Exercise requirements:
Transcribe the listing verbatim, please, with images dropped.

Supplied information:
Segment Open

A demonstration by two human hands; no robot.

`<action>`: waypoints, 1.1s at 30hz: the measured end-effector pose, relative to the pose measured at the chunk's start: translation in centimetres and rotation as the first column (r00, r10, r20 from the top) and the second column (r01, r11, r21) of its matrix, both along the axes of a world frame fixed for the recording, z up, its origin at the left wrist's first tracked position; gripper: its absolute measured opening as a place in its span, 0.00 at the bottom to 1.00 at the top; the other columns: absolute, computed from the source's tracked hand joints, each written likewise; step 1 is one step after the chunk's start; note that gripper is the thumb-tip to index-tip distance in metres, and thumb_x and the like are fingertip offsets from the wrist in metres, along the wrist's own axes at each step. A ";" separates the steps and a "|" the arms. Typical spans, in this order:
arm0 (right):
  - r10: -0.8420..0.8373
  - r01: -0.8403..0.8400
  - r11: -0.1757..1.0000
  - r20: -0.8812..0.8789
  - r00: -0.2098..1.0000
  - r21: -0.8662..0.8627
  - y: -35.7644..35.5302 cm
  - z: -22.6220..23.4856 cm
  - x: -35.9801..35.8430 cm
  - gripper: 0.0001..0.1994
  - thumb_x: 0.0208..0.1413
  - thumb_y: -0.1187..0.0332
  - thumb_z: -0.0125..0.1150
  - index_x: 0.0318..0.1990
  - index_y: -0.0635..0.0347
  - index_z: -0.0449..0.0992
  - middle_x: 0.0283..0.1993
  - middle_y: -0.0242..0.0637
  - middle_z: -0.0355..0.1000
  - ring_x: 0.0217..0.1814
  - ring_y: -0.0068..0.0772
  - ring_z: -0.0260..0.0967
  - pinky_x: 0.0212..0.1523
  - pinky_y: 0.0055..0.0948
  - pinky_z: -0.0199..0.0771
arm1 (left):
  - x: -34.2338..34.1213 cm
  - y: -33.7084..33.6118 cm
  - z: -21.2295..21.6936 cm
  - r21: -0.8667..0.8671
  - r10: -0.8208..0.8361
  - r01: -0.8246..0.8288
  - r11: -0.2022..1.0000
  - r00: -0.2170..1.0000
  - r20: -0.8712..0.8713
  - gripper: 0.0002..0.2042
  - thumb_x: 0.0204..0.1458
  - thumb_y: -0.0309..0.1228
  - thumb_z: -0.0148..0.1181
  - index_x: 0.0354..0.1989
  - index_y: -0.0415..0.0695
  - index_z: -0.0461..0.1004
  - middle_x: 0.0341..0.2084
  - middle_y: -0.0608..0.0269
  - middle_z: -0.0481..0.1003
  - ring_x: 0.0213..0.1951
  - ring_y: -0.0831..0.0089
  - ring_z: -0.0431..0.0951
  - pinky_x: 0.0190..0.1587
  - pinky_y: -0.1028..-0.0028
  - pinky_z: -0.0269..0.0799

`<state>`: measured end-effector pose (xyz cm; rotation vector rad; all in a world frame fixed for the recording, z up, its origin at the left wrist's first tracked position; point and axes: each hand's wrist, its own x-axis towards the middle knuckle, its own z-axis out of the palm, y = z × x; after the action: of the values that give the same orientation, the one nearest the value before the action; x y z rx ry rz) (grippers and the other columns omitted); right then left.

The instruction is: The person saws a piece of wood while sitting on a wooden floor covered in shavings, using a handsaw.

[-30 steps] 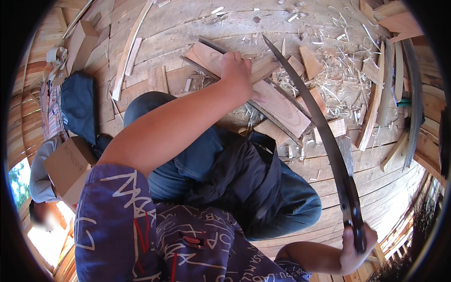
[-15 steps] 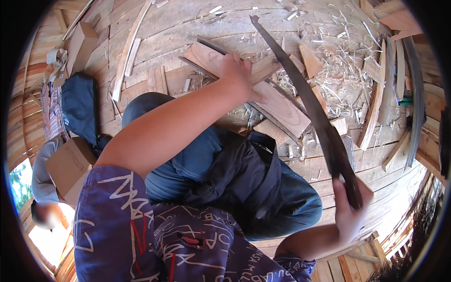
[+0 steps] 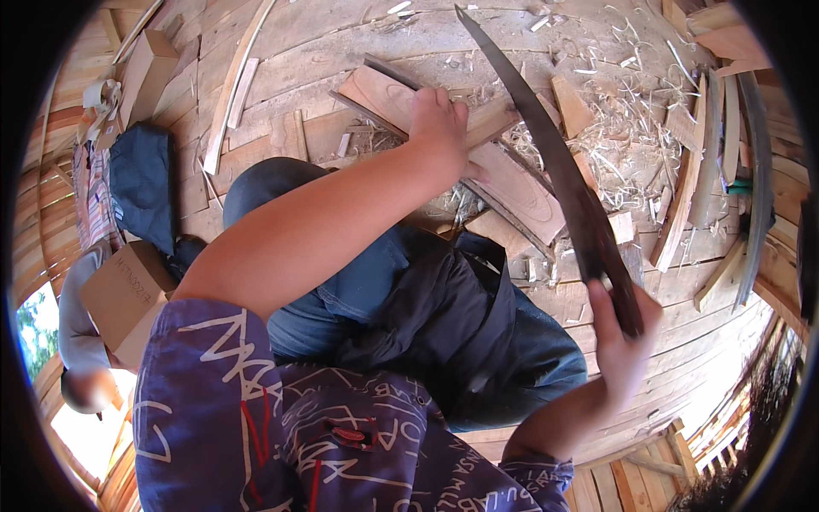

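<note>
My right hand [image 3: 623, 328] is wrapped round the dark handle of a long handsaw [image 3: 546, 141]. Its tapering blade points up and away to the left, and its teeth cannot be made out. The blade crosses the right end of a short wooden strip [image 3: 490, 122]. Over that strip my left hand [image 3: 439, 128] is closed, pressing it down with the thumb toward me. Beneath lies a wooden board [image 3: 520, 192] with dark raised side rails, slanting from upper left to lower right in front of my crossed legs.
Wood shavings [image 3: 618, 141], offcuts [image 3: 572, 107] and strips litter the plank floor. Long boards [image 3: 682, 183] lie to the right. At left are a dark blue bag [image 3: 141, 183] and a cardboard box [image 3: 147, 72]. Another person [image 3: 77, 299] sits at far left beside a box [image 3: 128, 286].
My right hand has pushed the handsaw up and away, slightly left, its tip now farther out. My left hand stays on the strip.
</note>
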<state>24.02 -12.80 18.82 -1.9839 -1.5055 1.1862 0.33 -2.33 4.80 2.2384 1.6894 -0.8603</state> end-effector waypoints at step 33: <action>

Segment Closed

Answer space:
A demonstration by two human hands; no robot.

`<action>`: waypoints, 1.1s at 30hz: the measured end-effector pose, relative to the pose measured at the chunk's start: translation in centimetres and rotation as the first column (r00, r10, r20 from the top) and the second column (r01, r11, r21) of its matrix, both along the axes of a world frame fixed for the recording, z up, its origin at the left wrist's first tracked position; gripper: its absolute measured opening as a place in its span, 0.00 at the bottom to 1.00 at the top; the other columns: absolute, computed from the source's tracked hand joints, each written likewise; step 1 is one step after the chunk's start; note that gripper is the thumb-tip to index-tip distance in metres, and thumb_x and the like are fingertip offsets from the wrist in metres, along the wrist's own axes at each step. A ";" separates the steps and a "|" the arms. Typical spans, in this order:
arm0 (right):
  - r10: -0.8420..0.8373
  - r01: -0.8403..0.8400
  - r11: -0.1757..1.0000
  - r20: -0.8812..0.8789
  - r00: -0.2098..1.0000
  - r21: -0.8662..0.8627
  - y: -35.7644..35.5302 cm
  - z: -22.6220..23.4856 cm
  - x: -35.9801..35.8430 cm
  - gripper: 0.0001..0.1994
  - thumb_x: 0.0208..0.1413
  - thumb_y: -0.1187..0.0332
  - thumb_z: -0.0125..0.1150
  - index_x: 0.0318..0.1990
  - index_y: -0.0635..0.0347
  - index_z: -0.0449..0.0992
  - middle_x: 0.0283..0.1993
  - middle_y: -0.0242..0.0637
  - middle_z: -0.0355..0.1000
  - ring_x: 0.0217..0.1814
  - ring_y: -0.0068..0.0772
  - ring_z: -0.0260..0.0967
  - pinky_x: 0.0212..0.1523
  - pinky_y: 0.0055..0.0948
  - pinky_z: -0.0199..0.0771
arm1 (left):
  - x: -34.2338..34.1213 cm
  - y: -33.7084..33.6118 cm
  - z: -21.2295..21.6936 cm
  - r21: -0.8667..0.8671
  - r10: -0.8208..0.8361
  - r01: -0.8246..0.8288
  - r11: -0.2022..1.0000
  - r00: -0.2170..1.0000
  - r20: -0.8712..0.8713
  - gripper: 0.0002..0.2042
  - thumb_x: 0.0204..0.1458
  - thumb_y: -0.0309..0.1228
  - thumb_z: -0.0148..0.1181
  - index_x: 0.0354..0.1989
  - index_y: -0.0415..0.0695
  - index_z: -0.0461..0.1004
  - middle_x: 0.0341..0.2084
  - middle_y: -0.0608..0.0269
  - middle_z: -0.0481..0.1003
  - ring_x: 0.0213..0.1951
  - ring_y: -0.0831..0.0089
  - ring_z: -0.0431..0.0951
  - pinky_x: 0.0190..0.1587
  - pinky_y: -0.1028..-0.0028
  - pinky_z: -0.0269..0.0799

`<state>`: measured end-effector pose (xyz cm; rotation vector rad; all in a world frame fixed for the recording, z up, its origin at the left wrist's first tracked position; point and axes: each hand's wrist, its own x-axis towards the middle knuckle, its own z-axis out of the palm, y = z × x; after the action: of the values that give the same orientation, the one nearest the value before the action; x y z rx ry rz) (grippers and the other columns omitted); right then left.

The instruction is: The person saws a piece of wood while sitting on a wooden floor covered in shavings, using a handsaw.

[-30 steps] 
[-15 steps] 
[+0 steps] 

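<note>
My right hand [image 3: 623, 328] is wrapped round the dark handle of a long handsaw [image 3: 546, 141]. Its tapering blade points up and away to the left, and its teeth cannot be made out. The blade crosses the right end of a short wooden strip [image 3: 490, 122]. Over that strip my left hand [image 3: 439, 128] is closed, pressing it down with the thumb toward me. Beneath lies a wooden board [image 3: 520, 192] with dark raised side rails, slanting from upper left to lower right in front of my crossed legs.
Wood shavings [image 3: 618, 141], offcuts [image 3: 572, 107] and strips litter the plank floor. Long boards [image 3: 682, 183] lie to the right. At left are a dark blue bag [image 3: 141, 183] and a cardboard box [image 3: 147, 72]. Another person [image 3: 77, 299] sits at far left beside a box [image 3: 128, 286].
My right hand has pushed the handsaw up and away, slightly left, its tip now farther out. My left hand stays on the strip.
</note>
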<state>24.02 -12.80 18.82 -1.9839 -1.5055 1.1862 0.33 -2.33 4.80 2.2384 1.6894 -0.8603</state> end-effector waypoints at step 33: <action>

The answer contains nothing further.